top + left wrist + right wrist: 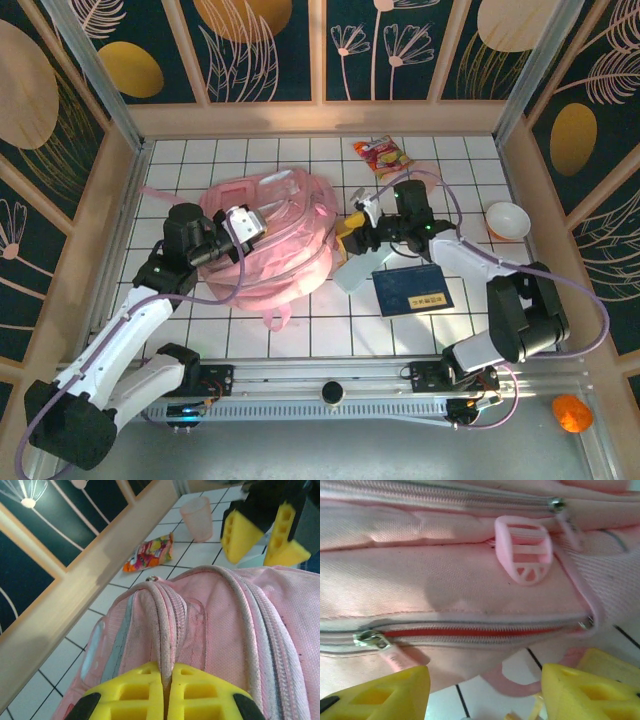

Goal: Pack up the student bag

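The left fingers [130, 695] are pinched shut on a raised zip seam of the student bag [235, 630], whose pink fabric swells up just ahead of their tips. Ahead and to their left, a bright snack packet [148, 554] lies on the white tiled counter [200, 555] by the wooden wall. Farther ahead stands a pale pink cup [196, 517]. The bag lies slumped between the two sets of fingers. The right fingers [385, 695] are spread wide and hold nothing. The bag's side is right before their tips, showing a zip with red lining and a pink buckle [523, 550] above it. Behind these fingers, beside the arm, a dark blue booklet [412, 290] lies flat, and a white bowl [507, 220] sits farther back.
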Controlling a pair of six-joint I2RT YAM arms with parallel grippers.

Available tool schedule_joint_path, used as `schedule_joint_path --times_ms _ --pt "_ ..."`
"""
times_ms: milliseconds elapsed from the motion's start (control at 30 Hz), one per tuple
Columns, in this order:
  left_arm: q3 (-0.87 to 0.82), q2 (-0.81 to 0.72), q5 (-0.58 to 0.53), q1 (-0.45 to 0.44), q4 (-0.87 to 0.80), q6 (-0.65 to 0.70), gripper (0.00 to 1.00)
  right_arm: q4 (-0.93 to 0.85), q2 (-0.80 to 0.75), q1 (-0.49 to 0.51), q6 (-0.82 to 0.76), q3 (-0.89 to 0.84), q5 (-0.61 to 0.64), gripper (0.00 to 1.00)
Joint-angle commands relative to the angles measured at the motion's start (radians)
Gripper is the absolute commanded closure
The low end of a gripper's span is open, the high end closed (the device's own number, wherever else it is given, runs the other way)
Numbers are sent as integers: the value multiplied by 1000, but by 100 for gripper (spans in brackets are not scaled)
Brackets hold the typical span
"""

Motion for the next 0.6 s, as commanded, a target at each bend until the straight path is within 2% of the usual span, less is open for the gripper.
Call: schedule_joint_path --times_ms 0,367,567 --pt "40 -35 105 -1 122 33 100 -68 46 13 -129 46 -117 39" --pt "61 4 91 -2 128 22 100 -192 68 87 -181 48 -239 41" --pt "58 11 92 -1 153 -3 100 -41 48 106 -51 10 -259 43"
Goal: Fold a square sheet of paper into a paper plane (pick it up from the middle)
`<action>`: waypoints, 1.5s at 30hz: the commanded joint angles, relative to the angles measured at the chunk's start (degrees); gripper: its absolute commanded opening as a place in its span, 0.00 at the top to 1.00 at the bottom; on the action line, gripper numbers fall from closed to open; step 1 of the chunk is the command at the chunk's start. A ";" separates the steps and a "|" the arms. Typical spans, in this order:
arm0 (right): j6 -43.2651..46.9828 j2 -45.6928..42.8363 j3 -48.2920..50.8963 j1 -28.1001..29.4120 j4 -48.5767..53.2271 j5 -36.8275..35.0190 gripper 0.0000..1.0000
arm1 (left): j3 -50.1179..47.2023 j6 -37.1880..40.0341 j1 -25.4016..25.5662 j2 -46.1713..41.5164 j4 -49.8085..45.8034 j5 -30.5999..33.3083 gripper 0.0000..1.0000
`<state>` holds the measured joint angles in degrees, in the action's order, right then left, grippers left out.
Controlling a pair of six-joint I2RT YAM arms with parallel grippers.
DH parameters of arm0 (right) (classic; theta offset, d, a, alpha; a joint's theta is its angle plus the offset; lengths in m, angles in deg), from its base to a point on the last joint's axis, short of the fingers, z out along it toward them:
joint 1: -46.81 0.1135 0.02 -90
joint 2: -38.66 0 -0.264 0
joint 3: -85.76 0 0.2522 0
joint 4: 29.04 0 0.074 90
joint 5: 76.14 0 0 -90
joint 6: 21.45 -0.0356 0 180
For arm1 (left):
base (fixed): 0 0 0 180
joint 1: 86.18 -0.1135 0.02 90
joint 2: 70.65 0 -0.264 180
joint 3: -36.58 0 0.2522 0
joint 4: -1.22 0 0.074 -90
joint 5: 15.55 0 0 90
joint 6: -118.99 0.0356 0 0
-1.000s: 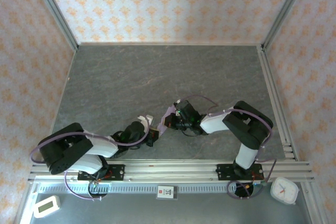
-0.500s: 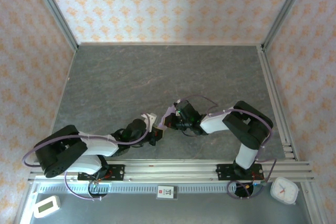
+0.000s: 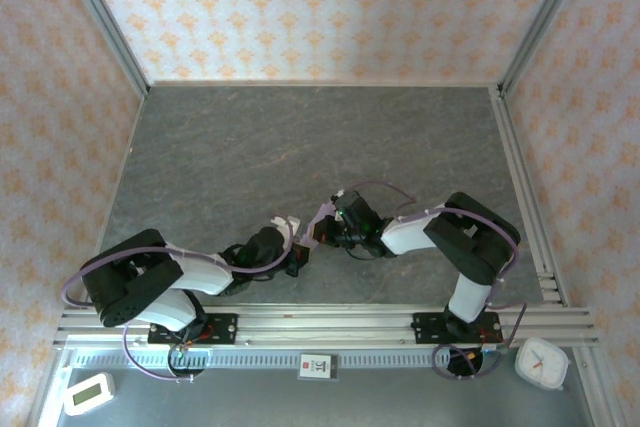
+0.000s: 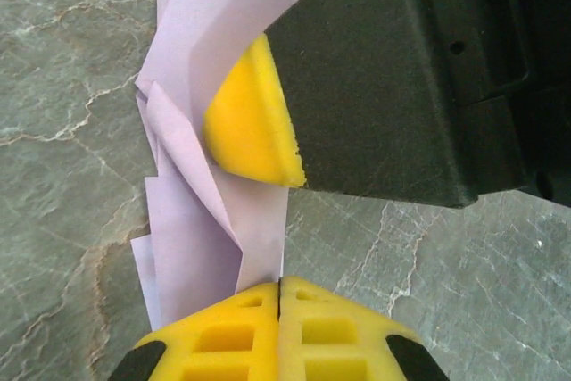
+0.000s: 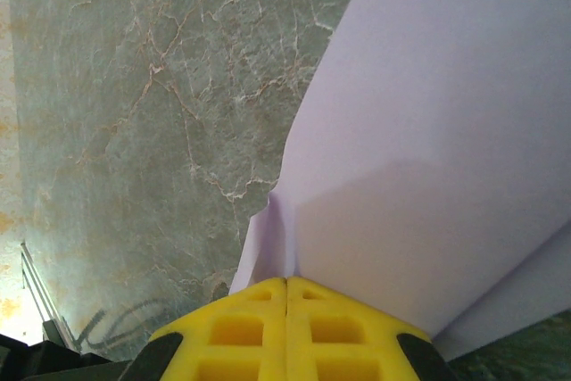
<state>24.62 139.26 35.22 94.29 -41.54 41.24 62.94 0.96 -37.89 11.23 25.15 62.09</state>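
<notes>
Both clamping folded paper point(image 4: 192, 229), left end effector point(image 4: 279, 290), right end effector point(image 5: 286, 285)

We saw a grey, marble-veined desk point(image 3: 300, 147) fenced by walls point(image 3: 300, 7) papered in a pale orange motif. An aluminium rail point(image 3: 330, 319) ran along its near edge. Below that rail lay a small white clock point(image 3: 541, 362) at the right, a white boxy device point(image 3: 88, 393) at the left, and a small tag point(image 3: 316, 366) between them.
</notes>
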 commanded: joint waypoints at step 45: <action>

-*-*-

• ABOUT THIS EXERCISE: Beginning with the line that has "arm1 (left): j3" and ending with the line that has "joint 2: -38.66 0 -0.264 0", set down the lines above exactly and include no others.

• RESPONSE TO THIS TASK:
arm1 (left): j3 -50.1179..47.2023 j6 -37.1880..40.0341 j1 -25.4016..25.5662 j2 -46.1713..41.5164 j4 -49.8085..45.8034 j5 -30.5999..33.3083 gripper 0.0000..1.0000
`<state>` holds the measured joint angles in degrees, in the action's order, right then left, grippers left out.
Controlling a pair of six-joint I2RT YAM arms with parallel grippers.
DH parameters of arm0 (right) (classic; theta offset, d, a, alpha; a joint's theta is its angle plus the offset; lengths in m, angles in deg), from its base to a point on the last joint's axis, short of the fingers, z out along it toward them:
joint 1: -46.81 0.1135 0.02 -90
joint 2: -38.66 0 -0.264 0

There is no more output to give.